Work item:
Print the first line of the data below and every one after it, through the line containing "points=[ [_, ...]", exactly as written.

Collected data entries:
##########

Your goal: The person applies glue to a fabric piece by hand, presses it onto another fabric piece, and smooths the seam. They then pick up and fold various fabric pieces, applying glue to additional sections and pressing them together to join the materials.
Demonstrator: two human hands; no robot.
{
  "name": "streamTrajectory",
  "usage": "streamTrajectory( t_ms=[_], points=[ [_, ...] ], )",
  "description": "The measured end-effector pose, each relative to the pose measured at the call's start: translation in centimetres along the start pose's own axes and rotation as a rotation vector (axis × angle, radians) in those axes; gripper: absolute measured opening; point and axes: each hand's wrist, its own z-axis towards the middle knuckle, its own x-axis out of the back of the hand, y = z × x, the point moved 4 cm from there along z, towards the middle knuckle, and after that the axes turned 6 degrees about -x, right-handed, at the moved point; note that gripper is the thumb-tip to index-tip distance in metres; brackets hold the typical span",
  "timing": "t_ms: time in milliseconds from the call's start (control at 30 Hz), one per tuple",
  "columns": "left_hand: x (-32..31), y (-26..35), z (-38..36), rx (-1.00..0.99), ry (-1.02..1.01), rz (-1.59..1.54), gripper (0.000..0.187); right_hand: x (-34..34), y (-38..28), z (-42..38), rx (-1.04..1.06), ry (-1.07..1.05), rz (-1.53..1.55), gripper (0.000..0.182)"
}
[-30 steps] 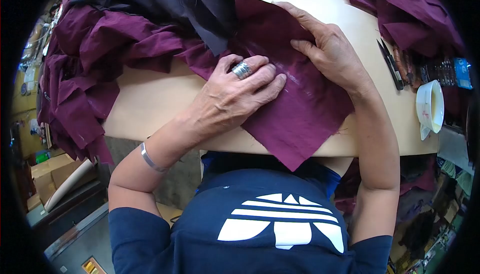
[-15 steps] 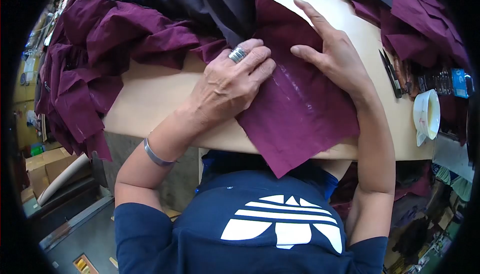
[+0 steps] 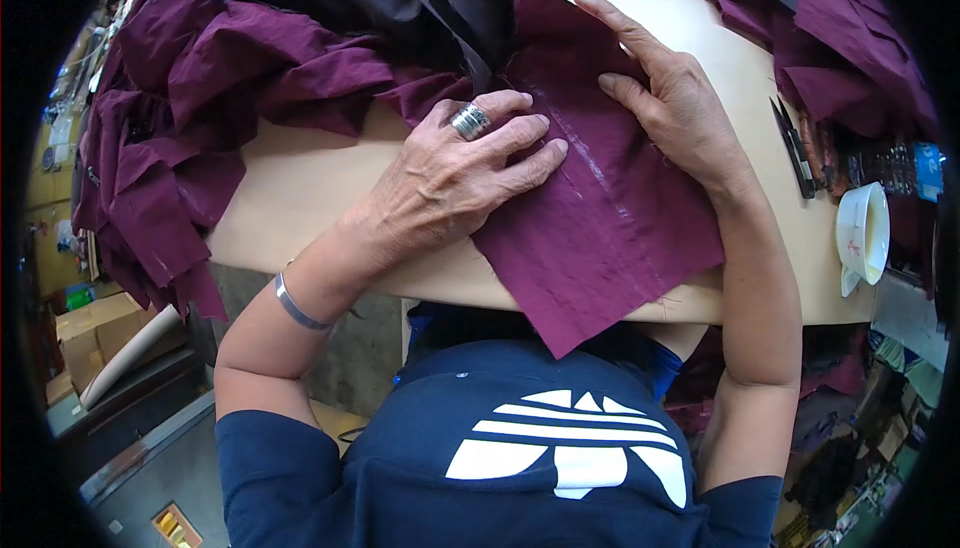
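Observation:
A maroon cloth piece [image 3: 600, 238] lies over the table's front edge, a whitish streak along its middle. On its left side rests my left hand [image 3: 465, 163], with a ring on it, its fingers apart and curved on the cloth. My right hand [image 3: 670, 98] touches the cloth's right edge, thumb and fingers spread, nothing gripped. Black cloth [image 3: 455, 8] meets the maroon piece beyond my left hand. More crumpled maroon cloth [image 3: 230, 68] is heaped to the left.
On the pale table [image 3: 300, 188], a dark pointed tool [image 3: 793, 148] and a white cup [image 3: 862, 233] are at the right. Another maroon cloth pile [image 3: 840, 38] lies at the back right, near a plastic bottle [image 3: 900, 168]. A cardboard box [image 3: 100, 338] stands at lower left.
My left hand's fingers have loosened from a closer curl and spread over the cloth. My right hand has shifted slightly. More of the whitish streak shows.

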Motion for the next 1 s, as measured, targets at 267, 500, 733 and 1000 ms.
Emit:
streamTrajectory(
  t_ms=[267,500,733,1000],
  points=[
    [-0.4,-0.6,-0.2,0.141,0.115,-0.053,0.045,0.6,0.0,1.4,0.02,-0.03,-0.146,0.066],
    [-0.3,-0.6,-0.1,0.188,0.096,-0.069,0.05,-0.8,-0.3,1.7,0.037,0.009,0.004,0.065],
    [-0.3,-0.5,-0.4,0.162,0.067,-0.034,0.051,-0.5,-0.6,1.4,0.01,-0.003,0.185,0.063],
    [-0.3,-0.7,-0.2,0.123,0.049,-0.008,0.046,-1.1,-0.1,1.7,0.06,0.026,-0.004,0.063]
  ],
)
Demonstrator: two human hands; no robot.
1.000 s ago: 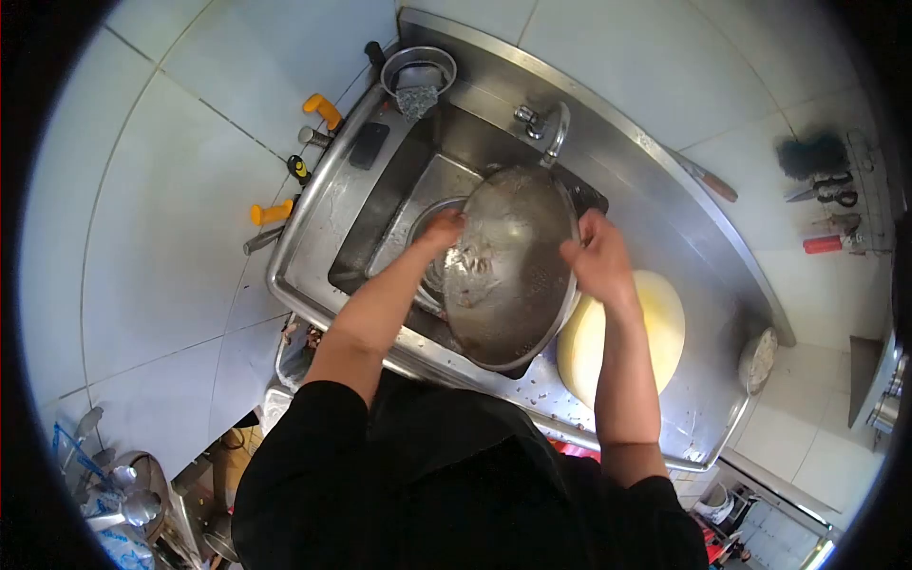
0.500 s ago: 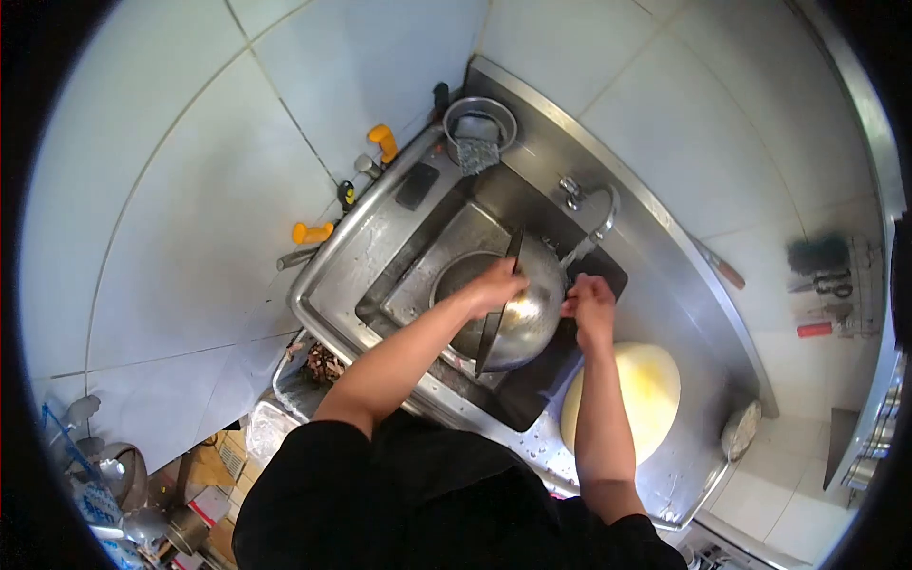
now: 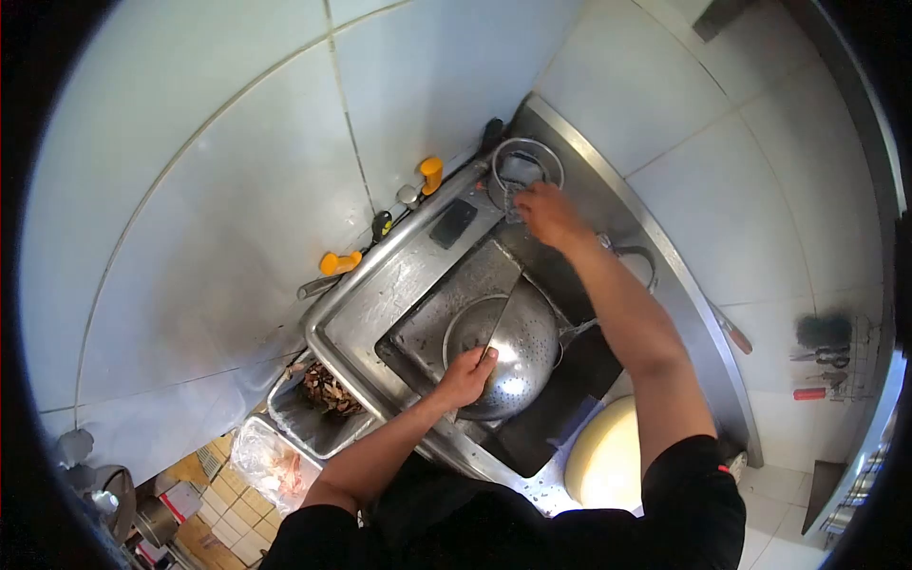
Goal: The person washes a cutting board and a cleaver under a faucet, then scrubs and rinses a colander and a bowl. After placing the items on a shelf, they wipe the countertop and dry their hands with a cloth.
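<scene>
My left hand (image 3: 465, 377) is closed on the rim of a steel colander (image 3: 525, 356), which stands tilted on its side in the sink. Partly behind it sits a round metal bowl (image 3: 459, 332). My right hand (image 3: 551, 217) reaches to the far corner, its fingers bent onto a grey mesh scouring cloth (image 3: 513, 204). That cloth hangs over the edge of a round metal pan (image 3: 559, 163). Water runs from the tap (image 3: 649, 261) onto the colander's side.
A round yellowish board (image 3: 608, 461) lies on the right drainboard. Yellow-handled tools (image 3: 339, 263) stand between the sink and the left wall. A bin of scraps (image 3: 328, 391) and a plastic bag (image 3: 271, 461) are below left. A small rack of tools (image 3: 836, 356) hangs on the right wall.
My right hand has left the colander's right side and moved up to the scouring cloth in the far corner. My left hand has slid lower along the colander's rim. The view has shifted.
</scene>
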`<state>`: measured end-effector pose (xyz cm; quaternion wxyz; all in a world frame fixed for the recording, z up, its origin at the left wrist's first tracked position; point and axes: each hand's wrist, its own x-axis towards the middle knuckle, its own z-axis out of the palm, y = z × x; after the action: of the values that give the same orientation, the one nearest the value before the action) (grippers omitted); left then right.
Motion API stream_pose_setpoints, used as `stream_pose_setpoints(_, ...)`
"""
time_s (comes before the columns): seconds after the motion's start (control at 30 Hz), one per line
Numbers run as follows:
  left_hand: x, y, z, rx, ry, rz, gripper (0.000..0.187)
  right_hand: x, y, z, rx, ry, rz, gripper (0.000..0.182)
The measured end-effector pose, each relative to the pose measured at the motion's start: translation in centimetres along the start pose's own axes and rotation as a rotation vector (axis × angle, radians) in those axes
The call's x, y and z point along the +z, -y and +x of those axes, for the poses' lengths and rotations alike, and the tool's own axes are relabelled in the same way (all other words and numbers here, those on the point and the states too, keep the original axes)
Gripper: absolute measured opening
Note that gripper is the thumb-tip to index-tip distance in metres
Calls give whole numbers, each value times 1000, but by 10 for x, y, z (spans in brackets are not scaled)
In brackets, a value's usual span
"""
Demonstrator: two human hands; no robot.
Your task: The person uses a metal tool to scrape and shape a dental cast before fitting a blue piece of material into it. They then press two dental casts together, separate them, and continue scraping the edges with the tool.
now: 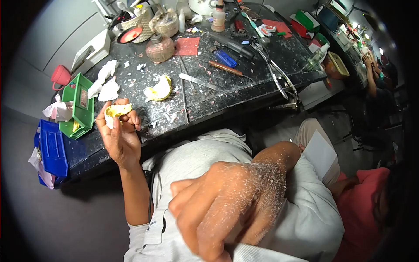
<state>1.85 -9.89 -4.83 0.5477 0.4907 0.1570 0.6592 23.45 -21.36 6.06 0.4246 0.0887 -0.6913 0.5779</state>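
Note:
My left hand point(118, 133) is raised at the near edge of the dark speckled workbench point(227, 94), fingers closed on a small yellow and white cast piece point(116, 111). My right hand point(227, 209) fills the foreground close to the camera, curled into a loose fist and dusted with white powder; nothing shows in it. A similar yellow and white cast point(159, 89) lies on the bench just beyond my left hand. A flat metal knife point(198, 81) and a wooden-handled tool point(224, 68) lie further right.
A green tray point(79, 105) and a blue tray point(52, 148) sit at the bench's left end, with crumpled tissue point(104, 85) beside them. A glass burner point(159, 48), bottles and tools crowd the far side. A person in a pink shirt point(366, 209) sits at my right.

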Motion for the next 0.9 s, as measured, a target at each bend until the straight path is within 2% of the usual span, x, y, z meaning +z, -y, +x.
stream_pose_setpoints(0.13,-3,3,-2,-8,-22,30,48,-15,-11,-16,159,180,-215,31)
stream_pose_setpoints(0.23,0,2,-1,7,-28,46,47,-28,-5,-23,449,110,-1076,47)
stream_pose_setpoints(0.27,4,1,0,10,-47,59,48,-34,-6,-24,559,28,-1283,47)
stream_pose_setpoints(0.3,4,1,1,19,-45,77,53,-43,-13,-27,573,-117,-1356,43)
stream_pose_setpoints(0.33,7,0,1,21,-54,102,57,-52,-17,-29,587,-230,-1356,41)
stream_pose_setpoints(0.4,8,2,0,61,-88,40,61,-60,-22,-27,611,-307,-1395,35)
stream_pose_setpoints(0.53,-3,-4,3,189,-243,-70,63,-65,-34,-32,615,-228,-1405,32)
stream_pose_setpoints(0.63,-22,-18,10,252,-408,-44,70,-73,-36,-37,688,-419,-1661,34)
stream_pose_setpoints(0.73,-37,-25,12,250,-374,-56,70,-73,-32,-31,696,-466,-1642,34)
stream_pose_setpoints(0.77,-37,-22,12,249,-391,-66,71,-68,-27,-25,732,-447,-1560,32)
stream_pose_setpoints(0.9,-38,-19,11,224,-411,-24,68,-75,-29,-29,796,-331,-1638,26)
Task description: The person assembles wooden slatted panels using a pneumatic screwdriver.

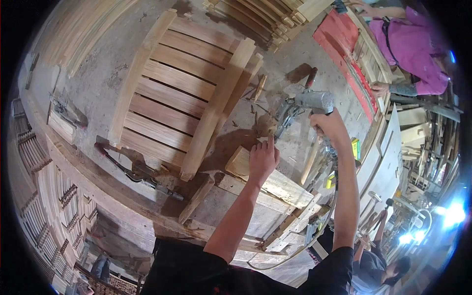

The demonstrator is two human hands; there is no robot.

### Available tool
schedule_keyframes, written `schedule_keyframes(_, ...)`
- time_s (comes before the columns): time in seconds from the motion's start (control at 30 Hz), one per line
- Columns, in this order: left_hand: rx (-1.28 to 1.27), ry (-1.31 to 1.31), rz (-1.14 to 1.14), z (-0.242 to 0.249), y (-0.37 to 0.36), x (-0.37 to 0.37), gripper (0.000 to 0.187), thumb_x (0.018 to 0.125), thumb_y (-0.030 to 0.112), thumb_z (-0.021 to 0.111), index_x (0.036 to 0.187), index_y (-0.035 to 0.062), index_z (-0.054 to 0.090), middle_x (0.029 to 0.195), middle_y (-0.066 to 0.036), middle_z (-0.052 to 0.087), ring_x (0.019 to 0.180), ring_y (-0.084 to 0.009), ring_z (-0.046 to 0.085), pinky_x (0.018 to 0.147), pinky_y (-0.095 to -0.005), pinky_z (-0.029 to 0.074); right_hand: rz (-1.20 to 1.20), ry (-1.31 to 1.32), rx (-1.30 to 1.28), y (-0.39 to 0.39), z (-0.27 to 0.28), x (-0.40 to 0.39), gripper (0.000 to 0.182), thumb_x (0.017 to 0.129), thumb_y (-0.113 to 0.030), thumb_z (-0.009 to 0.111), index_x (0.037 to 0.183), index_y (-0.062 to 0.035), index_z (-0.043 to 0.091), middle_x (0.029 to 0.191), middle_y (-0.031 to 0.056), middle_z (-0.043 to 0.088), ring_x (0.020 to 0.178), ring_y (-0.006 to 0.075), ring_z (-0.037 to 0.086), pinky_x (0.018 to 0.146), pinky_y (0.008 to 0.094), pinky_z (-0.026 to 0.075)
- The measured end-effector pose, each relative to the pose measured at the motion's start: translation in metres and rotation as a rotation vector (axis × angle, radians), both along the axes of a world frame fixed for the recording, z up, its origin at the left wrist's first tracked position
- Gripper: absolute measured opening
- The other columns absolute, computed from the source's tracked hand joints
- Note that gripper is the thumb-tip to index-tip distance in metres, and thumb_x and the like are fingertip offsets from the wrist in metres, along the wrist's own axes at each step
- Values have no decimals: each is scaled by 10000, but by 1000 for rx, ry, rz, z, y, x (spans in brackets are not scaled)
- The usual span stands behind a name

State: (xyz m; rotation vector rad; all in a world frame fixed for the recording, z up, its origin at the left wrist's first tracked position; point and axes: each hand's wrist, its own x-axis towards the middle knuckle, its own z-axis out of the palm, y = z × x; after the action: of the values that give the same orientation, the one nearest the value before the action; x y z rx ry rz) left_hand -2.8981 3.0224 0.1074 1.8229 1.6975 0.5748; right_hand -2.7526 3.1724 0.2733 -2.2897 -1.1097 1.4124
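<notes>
My right hand point(328, 127) is wrapped round the handle of a grey nail gun point(314, 101), held over the workbench with its nose pointing down and left. My left hand point(264, 158) is just below that nose, index finger stretched out with its tip right at the metal; the other fingers are partly bent. Beneath my left forearm lies a thick wooden block point(268, 178) by the bench's near side. To the left, a slatted wooden panel point(169, 91) rests flat, with long rails across both slat ends.
A clamp point(142, 177) lies along the front edge, another tool point(69, 113) farther left. Loose wood scraps point(260, 88) lie near the nail gun. Stacked curved slats point(255, 19) stand behind. A person in pink point(405, 49) works at a red board point(344, 49); another person point(373, 265) is lower right.
</notes>
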Motion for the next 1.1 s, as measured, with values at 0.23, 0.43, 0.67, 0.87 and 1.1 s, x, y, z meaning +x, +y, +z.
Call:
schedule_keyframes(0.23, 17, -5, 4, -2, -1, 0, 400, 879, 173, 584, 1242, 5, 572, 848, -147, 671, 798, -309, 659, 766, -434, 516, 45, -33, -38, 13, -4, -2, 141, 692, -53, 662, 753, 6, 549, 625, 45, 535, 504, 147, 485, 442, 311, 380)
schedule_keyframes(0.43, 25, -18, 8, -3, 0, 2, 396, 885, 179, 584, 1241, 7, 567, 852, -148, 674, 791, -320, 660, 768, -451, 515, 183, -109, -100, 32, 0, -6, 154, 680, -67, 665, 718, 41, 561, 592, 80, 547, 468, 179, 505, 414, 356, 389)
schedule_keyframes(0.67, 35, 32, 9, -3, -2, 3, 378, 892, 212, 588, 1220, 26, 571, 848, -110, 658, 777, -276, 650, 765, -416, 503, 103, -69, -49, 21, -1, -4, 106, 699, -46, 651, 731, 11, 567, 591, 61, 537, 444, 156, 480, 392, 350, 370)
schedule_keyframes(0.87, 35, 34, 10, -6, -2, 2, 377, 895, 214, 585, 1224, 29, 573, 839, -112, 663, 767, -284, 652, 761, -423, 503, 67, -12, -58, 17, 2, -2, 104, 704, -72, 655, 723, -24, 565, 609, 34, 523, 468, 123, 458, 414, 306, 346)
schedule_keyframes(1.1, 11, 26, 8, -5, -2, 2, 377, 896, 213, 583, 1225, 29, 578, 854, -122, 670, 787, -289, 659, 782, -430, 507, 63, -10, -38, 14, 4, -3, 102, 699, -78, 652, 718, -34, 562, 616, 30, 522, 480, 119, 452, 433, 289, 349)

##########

Task response:
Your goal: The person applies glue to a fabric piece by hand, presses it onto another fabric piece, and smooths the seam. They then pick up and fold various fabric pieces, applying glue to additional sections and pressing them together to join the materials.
Demonstrator: two human hands; no robot.
{
  "name": "streamTrajectory",
  "usage": "streamTrajectory( t_ms=[_], points=[ [_, ...] ], )",

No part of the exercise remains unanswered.